**WORK REQUIRED**
Count the lines containing "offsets" in the entries underneath, and state that count without anything else.

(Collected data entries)
____________
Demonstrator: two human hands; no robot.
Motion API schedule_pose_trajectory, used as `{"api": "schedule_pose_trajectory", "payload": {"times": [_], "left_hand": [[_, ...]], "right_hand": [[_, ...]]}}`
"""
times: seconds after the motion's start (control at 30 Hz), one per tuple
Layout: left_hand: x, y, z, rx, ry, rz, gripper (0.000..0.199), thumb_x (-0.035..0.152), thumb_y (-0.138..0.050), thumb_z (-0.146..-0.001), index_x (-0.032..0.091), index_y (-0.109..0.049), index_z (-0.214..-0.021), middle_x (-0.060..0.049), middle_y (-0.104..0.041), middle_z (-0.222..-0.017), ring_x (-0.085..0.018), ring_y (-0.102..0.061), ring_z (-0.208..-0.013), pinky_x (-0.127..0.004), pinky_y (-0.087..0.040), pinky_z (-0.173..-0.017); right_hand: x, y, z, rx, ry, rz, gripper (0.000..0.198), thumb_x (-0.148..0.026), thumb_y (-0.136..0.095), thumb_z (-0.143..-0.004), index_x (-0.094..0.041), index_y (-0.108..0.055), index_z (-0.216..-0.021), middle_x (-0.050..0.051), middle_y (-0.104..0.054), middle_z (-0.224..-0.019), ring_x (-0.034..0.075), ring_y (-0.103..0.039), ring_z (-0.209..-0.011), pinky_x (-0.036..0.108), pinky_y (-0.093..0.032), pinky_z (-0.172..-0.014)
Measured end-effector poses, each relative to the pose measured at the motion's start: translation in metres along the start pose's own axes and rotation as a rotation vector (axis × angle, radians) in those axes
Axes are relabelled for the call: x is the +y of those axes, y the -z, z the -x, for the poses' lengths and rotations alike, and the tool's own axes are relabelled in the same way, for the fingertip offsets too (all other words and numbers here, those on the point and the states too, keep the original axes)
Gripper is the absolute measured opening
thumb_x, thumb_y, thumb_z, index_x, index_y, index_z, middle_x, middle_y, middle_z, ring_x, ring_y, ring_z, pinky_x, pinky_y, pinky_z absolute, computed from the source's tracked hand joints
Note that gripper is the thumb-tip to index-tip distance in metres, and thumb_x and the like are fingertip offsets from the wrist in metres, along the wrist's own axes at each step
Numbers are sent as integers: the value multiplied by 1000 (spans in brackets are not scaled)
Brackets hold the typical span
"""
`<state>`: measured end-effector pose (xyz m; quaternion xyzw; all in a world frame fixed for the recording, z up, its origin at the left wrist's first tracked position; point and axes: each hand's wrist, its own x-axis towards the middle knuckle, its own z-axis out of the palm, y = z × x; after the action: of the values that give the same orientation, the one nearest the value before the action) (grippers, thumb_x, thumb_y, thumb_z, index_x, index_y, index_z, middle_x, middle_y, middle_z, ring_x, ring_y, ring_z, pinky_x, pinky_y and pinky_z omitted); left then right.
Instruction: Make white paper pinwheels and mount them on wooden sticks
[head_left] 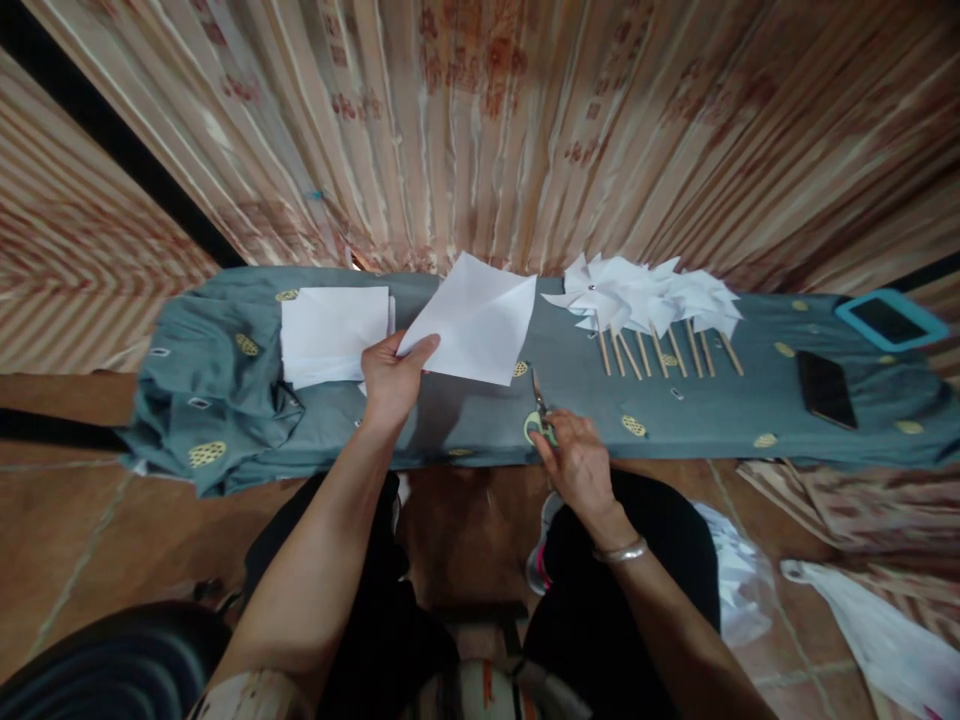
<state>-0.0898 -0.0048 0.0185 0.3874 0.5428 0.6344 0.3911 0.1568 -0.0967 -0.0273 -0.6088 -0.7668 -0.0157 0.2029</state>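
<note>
My left hand (395, 372) pinches the left corner of a white sheet of paper (480, 325), which shows faint crease lines and is held up over the cloth. Near the front edge of the table, my right hand (579, 455) has its fingers around the green handles of a pair of scissors (539, 415). The blades point away from me, just below the paper's right side, and look closed. Left of my left hand lies a stack of white paper (334, 335). Several white paper pinwheels (622, 290) on wooden sticks lie in a row to the right.
A grey-green cloth (480, 430) with yellow pineapple prints covers the narrow table. At its right end are a dark phone (826, 388) and a blue-framed device (892, 318). Curtains (465, 130) hang behind. Plastic bags (739, 575) lie on the floor at the right.
</note>
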Motion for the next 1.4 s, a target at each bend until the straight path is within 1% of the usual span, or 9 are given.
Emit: {"api": "schedule_pose_trajectory", "payload": {"times": [0.17, 0.4, 0.5, 0.77, 0.9, 1.0, 1.1, 1.17, 1.4], "left_hand": [[1, 3, 0, -20, 36, 16, 32, 37, -81, -60, 11, -75, -79, -1, -66, -62, -14, -58, -58, -26, -49, -60], [5, 7, 1, -7, 10, 33, 31, 36, -80, -59, 12, -76, -79, 0, -65, -61, -15, -58, -59, -27, -47, -62], [7, 9, 1, -4, 20, 49, 28, 35, -80, -59, 12, -75, -75, 0, -65, -60, -15, -58, -58, -27, -47, -61], [10, 11, 1, -8, 28, 37, 28, 34, -79, -60, 12, -75, -75, 0, -66, -60, -15, -58, -58, -27, -49, -61], [10, 11, -1, 2, 24, 55, 28, 34, -80, -60, 12, -75, -76, 0, -67, -61, -15, -58, -59, -27, -48, -61], [10, 12, -2, 17, 16, 73, 26, 33, -80, -59, 12, -75, -75, 0, -67, -62, -14, -58, -59, -26, -48, -60], [13, 12, -3, 35, 27, 92, 26, 33, -80, -58, 13, -75, -74, -1, -68, -64, -14, -58, -58, -26, -48, -58], [16, 13, -3, 48, 40, 112, 29, 34, -80, -57, 12, -75, -75, -2, -69, -65, -14, -59, -59, -26, -49, -58], [17, 19, -10, 139, 115, 199, 35, 36, -84, -49, 12, -71, -72, -2, -68, -64, -13, -60, -58, -23, -48, -51]], "right_hand": [[-11, 19, -8, -270, -169, 272, 26, -32, -56, -92, -11, -64, -105, 15, -71, -83, 27, -67, -82, 32, -47, -68], [-12, 32, -17, -464, -172, 350, 20, -28, -62, -87, -12, -66, -98, 16, -73, -81, 27, -71, -80, 29, -45, -64], [-9, 30, -10, -464, -154, 345, 17, -28, -61, -86, -13, -66, -94, 15, -73, -78, 27, -71, -78, 29, -45, -63], [-7, 21, 11, -335, -183, 255, 33, -26, -59, -86, -7, -58, -113, 15, -71, -80, 27, -70, -79, 31, -47, -65], [-4, 21, 11, -401, -260, -93, 38, -30, -63, -82, -11, -60, -115, 6, -71, -70, 23, -68, -64, 30, -47, -61], [-2, 23, 12, -461, -358, -589, 36, -34, -68, -77, -18, -67, -109, 1, -71, -69, 18, -66, -57, 29, -48, -59], [-6, 26, 10, -500, -429, -1122, 43, -40, -76, -73, -20, -69, -110, 3, -75, -79, 17, -69, -66, 29, -52, -62], [-10, 28, 4, -496, -476, -1345, 48, -40, -80, -70, -22, -69, -114, 6, -77, -87, 17, -70, -73, 31, -55, -69], [-11, 13, -37, -398, -613, -1487, 49, -40, -89, -56, -20, -76, -99, 2, -73, -71, 14, -64, -59, 26, -53, -58]]}}
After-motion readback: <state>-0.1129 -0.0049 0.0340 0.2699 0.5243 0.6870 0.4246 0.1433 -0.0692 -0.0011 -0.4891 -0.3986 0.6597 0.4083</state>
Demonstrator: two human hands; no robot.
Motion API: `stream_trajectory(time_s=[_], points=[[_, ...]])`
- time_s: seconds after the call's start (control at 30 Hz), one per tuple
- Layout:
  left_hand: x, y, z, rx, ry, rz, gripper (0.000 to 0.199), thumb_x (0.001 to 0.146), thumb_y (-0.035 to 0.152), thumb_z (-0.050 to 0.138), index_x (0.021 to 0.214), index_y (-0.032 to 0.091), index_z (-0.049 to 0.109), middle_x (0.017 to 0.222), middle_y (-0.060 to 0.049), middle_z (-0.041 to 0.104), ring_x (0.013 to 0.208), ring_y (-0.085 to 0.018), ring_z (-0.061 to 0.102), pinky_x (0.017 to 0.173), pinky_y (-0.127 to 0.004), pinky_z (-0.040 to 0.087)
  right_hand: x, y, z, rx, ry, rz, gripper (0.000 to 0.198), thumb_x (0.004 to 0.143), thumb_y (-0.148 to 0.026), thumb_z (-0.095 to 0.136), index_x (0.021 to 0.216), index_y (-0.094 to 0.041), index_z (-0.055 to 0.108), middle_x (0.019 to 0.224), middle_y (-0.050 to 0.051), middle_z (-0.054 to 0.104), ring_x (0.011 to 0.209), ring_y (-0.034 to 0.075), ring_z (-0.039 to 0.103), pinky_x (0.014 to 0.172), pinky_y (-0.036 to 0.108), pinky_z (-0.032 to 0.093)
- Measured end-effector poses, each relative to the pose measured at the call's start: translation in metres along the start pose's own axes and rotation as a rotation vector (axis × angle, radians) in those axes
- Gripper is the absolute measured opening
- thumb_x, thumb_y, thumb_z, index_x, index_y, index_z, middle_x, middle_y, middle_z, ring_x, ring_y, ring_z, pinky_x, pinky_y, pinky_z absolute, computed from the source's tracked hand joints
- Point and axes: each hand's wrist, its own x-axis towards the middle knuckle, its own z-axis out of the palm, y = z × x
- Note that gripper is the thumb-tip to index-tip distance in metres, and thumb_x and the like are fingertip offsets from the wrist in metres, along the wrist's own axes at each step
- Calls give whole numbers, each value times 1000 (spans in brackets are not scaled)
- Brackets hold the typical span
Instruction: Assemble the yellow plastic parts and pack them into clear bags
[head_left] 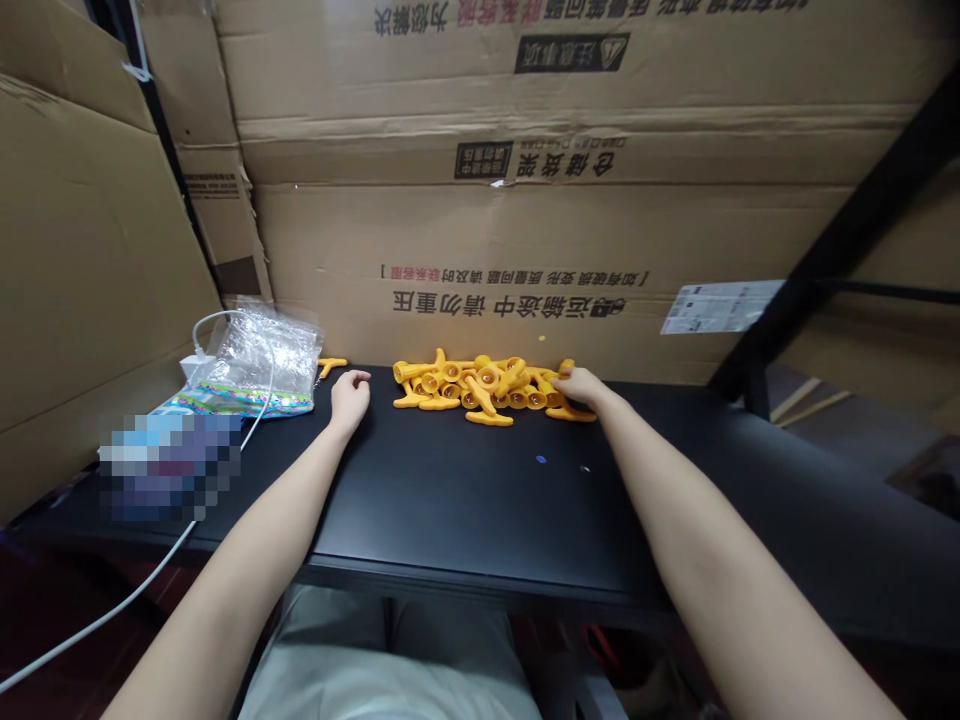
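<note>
A heap of yellow plastic T-shaped pieces [487, 378], several with round hollow ends, lies at the back of the black table [465, 500] against the cardboard. At the heap's right end, my right hand [583, 386] has its fingers closed around a yellow T-shaped piece [567, 367], partly hidden by the hand. Left of the heap, my left hand [349, 400] rests on the table with fingers curled in and nothing visible in them. Just behind it lies a single yellow T-shaped piece [332, 364], apart from the others.
Cardboard [450, 230] walls off the back and left. To the left are a clear plastic bag [262, 350], a blurred-out object [171, 465] and a white cable [142, 587] running over the table edge. A black metal post [840, 220] slants at right. Small scraps [541, 459] lie on the tabletop.
</note>
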Motion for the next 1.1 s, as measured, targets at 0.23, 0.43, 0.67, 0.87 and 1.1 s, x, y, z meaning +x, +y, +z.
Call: stream_trajectory(time_s=[0.23, 0.43, 0.67, 0.87, 1.1], points=[[-1, 2, 0, 9, -8, 39, 26, 72, 11, 44, 81, 17, 68, 89, -6, 69, 85, -19, 63, 88, -32, 47, -10, -13, 6, 134, 34, 253, 43, 73, -28, 65, 113, -15, 59, 118, 17, 60, 112, 27, 56, 92, 41, 42], [-2, 5, 1, 24, -12, 88, 27, 73, 9, 45, 85, 17, 67, 91, -6, 68, 89, -19, 62, 90, -32, 47, -27, -19, -3, 335, 203, 283, 40, 75, -28, 61, 113, -17, 56, 107, 13, 64, 101, 24, 59, 87, 37, 45], [-10, 15, 0, 95, -54, 271, 29, 75, 6, 43, 91, 16, 65, 95, -8, 67, 92, -19, 61, 89, -32, 46, -65, -54, -34, 433, 540, 34, 45, 81, -26, 47, 125, -15, 42, 112, 13, 59, 103, 24, 55, 93, 39, 40], [-21, 29, -1, 138, -165, 511, 24, 84, 20, 50, 104, 16, 62, 103, -9, 65, 99, -20, 57, 93, -33, 43, -109, -108, -34, 677, 569, -384, 56, 86, -35, 44, 136, -16, 29, 118, 16, 53, 96, 23, 57, 87, 41, 46], [-35, 47, -8, 155, -411, 552, 47, 87, 43, 50, 128, 20, 53, 87, -4, 65, 73, -15, 58, 75, -25, 46, -148, -137, 5, 860, 288, -682, 67, 86, -42, 48, 144, -28, 18, 119, 12, 51, 83, 21, 60, 79, 43, 52]])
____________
**EXERCISE RESULT**
3